Work to complete> Below are entries; output exactly the lines from the one with "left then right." to the one with "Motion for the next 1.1", both included, and nothing else.

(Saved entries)
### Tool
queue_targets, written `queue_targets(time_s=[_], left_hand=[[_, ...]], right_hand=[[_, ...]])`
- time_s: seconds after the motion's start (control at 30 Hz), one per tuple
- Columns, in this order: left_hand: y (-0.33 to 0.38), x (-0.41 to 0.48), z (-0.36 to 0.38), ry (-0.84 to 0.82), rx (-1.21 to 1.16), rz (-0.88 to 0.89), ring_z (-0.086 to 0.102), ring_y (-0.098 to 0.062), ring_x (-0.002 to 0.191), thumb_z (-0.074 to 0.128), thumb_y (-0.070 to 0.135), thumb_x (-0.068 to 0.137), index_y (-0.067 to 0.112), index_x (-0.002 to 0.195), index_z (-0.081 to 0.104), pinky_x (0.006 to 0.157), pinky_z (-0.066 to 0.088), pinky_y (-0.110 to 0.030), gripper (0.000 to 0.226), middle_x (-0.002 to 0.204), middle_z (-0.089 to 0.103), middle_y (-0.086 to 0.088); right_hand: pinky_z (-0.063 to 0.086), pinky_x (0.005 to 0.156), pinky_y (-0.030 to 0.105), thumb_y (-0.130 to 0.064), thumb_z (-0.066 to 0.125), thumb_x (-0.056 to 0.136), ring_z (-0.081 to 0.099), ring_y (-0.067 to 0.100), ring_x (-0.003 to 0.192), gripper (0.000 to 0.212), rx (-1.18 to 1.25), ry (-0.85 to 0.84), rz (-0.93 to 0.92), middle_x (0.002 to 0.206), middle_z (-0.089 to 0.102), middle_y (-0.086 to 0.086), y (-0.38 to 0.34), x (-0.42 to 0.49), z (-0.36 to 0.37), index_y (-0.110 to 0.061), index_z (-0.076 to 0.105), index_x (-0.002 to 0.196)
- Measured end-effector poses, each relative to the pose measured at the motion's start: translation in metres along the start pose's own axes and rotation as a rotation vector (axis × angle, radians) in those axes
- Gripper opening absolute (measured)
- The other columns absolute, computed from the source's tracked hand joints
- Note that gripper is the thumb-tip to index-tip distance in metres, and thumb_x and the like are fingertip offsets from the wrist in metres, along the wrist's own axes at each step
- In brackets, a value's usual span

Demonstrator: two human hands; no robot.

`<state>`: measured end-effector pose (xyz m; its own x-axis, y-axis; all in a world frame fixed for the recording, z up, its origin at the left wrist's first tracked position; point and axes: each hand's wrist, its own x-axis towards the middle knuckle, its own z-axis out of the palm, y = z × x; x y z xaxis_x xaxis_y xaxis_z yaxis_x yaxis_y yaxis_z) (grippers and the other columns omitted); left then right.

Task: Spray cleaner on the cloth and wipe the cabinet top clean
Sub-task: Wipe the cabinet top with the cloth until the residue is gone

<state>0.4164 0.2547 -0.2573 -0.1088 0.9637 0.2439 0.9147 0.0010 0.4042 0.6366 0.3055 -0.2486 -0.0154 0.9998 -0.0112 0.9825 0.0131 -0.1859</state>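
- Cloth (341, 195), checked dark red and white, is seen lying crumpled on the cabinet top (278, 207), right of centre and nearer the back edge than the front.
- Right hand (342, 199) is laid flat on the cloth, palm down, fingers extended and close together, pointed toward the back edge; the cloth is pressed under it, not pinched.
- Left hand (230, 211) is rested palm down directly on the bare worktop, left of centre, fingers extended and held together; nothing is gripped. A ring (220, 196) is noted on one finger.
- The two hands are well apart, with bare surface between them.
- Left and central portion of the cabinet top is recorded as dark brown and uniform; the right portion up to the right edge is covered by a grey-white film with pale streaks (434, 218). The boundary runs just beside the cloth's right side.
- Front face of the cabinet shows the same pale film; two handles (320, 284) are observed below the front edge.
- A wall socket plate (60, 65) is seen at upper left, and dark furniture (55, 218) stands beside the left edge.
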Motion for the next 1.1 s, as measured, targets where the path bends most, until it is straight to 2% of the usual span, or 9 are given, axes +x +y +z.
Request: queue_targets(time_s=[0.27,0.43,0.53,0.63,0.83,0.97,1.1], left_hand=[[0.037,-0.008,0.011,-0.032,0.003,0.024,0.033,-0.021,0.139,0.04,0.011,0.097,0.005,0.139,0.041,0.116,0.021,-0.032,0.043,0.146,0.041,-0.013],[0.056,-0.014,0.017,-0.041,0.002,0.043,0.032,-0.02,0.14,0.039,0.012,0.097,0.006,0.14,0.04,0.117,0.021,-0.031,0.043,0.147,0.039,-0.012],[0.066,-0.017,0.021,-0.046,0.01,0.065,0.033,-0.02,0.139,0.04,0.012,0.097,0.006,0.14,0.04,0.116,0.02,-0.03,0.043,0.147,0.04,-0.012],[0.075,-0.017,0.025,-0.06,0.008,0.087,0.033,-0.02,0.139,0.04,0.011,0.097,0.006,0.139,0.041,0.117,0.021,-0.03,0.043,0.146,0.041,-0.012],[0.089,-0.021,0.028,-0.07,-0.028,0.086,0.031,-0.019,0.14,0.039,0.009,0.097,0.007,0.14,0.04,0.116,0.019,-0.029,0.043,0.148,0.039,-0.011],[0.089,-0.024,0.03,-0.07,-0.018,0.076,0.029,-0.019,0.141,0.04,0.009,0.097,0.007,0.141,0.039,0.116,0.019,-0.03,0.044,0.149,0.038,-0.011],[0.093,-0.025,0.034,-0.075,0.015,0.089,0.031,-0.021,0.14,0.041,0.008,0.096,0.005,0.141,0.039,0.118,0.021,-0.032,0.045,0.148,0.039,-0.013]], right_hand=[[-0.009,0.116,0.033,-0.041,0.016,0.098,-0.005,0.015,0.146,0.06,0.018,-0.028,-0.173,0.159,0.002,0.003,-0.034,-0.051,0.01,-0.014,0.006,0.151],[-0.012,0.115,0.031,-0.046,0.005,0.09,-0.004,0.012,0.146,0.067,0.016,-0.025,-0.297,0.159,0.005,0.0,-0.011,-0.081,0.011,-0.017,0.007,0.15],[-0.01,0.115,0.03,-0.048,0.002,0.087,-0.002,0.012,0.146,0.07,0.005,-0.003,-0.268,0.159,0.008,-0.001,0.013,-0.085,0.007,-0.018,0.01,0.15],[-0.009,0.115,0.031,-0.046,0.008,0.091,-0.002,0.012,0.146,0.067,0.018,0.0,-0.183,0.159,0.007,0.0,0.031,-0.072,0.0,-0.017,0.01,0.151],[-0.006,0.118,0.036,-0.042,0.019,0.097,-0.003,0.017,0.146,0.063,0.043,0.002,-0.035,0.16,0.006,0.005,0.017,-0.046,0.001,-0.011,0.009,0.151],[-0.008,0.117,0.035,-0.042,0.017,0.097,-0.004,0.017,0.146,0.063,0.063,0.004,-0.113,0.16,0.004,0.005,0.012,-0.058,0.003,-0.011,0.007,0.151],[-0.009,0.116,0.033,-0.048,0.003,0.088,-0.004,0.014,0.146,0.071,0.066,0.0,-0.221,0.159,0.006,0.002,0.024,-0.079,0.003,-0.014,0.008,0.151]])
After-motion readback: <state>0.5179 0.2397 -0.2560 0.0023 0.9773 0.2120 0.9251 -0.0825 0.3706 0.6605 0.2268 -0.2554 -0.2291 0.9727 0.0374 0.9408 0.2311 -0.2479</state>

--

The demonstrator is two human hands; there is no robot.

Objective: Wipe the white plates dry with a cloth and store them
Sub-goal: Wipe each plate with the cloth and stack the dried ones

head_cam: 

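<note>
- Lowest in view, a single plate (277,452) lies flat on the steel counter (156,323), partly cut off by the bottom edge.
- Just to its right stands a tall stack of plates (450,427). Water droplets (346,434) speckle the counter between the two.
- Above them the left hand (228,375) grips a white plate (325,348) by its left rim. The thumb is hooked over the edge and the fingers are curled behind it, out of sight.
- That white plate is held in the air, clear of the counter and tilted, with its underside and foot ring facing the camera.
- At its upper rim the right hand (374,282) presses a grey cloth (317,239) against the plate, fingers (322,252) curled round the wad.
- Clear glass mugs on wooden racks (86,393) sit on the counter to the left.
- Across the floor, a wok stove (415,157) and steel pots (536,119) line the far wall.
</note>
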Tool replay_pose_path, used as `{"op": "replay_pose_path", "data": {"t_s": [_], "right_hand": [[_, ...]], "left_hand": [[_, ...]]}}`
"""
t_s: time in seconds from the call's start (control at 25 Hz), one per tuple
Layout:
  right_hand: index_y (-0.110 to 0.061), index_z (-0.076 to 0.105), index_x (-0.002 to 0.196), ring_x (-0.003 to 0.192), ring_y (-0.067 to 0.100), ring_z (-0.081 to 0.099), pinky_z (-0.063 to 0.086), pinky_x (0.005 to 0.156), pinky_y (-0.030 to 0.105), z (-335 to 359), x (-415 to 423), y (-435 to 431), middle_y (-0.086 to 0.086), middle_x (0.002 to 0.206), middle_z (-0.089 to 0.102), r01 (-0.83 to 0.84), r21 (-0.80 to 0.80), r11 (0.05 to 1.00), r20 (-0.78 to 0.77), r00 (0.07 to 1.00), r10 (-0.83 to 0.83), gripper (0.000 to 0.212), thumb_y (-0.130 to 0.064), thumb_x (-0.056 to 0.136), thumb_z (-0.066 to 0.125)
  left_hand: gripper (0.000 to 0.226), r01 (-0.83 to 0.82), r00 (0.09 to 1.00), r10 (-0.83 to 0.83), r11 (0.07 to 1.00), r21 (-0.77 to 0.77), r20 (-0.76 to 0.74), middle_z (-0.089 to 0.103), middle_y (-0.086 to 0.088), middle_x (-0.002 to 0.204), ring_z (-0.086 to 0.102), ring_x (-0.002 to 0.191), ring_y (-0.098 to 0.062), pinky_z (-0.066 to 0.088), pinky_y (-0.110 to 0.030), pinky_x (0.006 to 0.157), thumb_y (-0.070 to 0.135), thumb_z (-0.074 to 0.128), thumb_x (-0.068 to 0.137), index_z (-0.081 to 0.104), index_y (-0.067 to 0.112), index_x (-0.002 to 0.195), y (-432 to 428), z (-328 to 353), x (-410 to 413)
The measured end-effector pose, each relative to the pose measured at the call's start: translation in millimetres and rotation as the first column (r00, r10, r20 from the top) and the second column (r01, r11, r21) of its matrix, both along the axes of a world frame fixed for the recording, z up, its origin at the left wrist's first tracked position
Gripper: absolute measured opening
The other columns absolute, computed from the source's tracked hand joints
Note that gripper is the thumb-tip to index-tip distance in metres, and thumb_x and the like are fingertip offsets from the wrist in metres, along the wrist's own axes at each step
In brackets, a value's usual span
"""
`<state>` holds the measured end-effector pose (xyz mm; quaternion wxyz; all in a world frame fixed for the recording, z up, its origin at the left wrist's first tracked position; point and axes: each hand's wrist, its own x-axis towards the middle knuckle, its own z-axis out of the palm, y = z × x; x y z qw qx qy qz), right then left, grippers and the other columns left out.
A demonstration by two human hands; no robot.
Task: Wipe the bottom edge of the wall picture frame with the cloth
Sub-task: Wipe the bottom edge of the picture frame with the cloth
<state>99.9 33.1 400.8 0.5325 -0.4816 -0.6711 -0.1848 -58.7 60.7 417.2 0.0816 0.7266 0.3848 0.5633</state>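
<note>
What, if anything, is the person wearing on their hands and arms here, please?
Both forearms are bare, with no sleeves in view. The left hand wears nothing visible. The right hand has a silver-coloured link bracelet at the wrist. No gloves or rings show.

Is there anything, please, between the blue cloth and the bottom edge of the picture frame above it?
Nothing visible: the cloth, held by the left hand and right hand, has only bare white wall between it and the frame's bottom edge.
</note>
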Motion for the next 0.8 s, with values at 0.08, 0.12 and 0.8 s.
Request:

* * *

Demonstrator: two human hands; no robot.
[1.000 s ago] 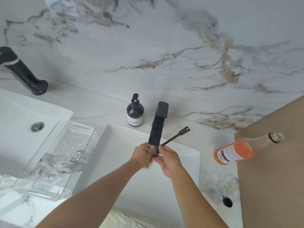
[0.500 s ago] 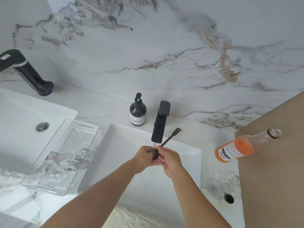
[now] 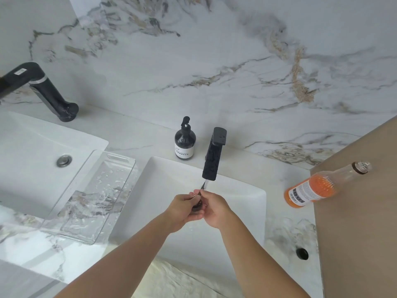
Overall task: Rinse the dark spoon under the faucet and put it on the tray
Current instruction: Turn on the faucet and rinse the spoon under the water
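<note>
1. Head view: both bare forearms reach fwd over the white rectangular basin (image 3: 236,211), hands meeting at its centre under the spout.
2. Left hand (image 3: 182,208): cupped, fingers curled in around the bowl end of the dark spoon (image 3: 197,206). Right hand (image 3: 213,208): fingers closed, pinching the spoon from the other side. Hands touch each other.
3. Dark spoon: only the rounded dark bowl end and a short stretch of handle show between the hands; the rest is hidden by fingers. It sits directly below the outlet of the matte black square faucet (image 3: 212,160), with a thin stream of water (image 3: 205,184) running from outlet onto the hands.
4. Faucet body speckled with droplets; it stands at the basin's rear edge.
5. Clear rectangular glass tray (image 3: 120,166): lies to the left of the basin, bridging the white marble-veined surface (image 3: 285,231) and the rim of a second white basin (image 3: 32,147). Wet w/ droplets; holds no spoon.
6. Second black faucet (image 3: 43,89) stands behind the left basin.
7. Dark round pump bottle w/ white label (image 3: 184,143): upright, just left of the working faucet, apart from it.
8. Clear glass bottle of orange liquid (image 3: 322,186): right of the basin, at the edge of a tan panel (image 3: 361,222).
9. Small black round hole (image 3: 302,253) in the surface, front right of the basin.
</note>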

Exercise output>
`<state>`: measured end-effector pose (xyz m; its own x-axis, y-axis; all in a world frame fixed for the recording, z up, its origin at the left wrist's first tracked position; point and axes: each hand's wrist, its own x-axis towards the middle knuckle, its own z-axis out of the palm, y = z × x; x y z xaxis_x xaxis_y xaxis_z yaxis_x yaxis_y yaxis_z) (grippers and the other columns omitted); left then right.

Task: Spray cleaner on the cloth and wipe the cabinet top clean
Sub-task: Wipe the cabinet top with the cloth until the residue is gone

<state>0.4164 0.2547 -0.2573 -0.1088 0.9637 0.2439 0.9147 0.0010 0.4042 0.6366 0.3055 -0.2486 -0.0154 0.9998 -0.0112 0.9825 0.0131 -0.1859</state>
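- Cloth (341, 195), checked dark red and white, is seen lying crumpled on the cabinet top (278, 207), right of centre and nearer the back edge than the front.
- Right hand (342, 199) is laid flat on the cloth, palm down, fingers extended and close together, pointed toward the back edge; the cloth is pressed under it, not pinched.
- Left hand (230, 211) is rested palm down directly on the bare worktop, left of centre, fingers extended and held together; nothing is gripped. A ring (220, 196) is noted on one finger.
- The two hands are well apart, with bare surface between them.
- Left and central portion of the cabinet top is recorded as dark brown and uniform; the right portion up to the right edge is covered by a grey-white film with pale streaks (434, 218). The boundary runs just beside the cloth's right side.
- Front face of the cabinet shows the same pale film; two handles (320, 284) are observed below the front edge.
- A wall socket plate (60, 65) is seen at upper left, and dark furniture (55, 218) stands beside the left edge.
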Motion for the next 1.1 s, as measured, targets where the path bends most, until it is straight to 2% of the usual span, or 9 are given, axes +x +y +z.

Nothing else belongs to this exercise.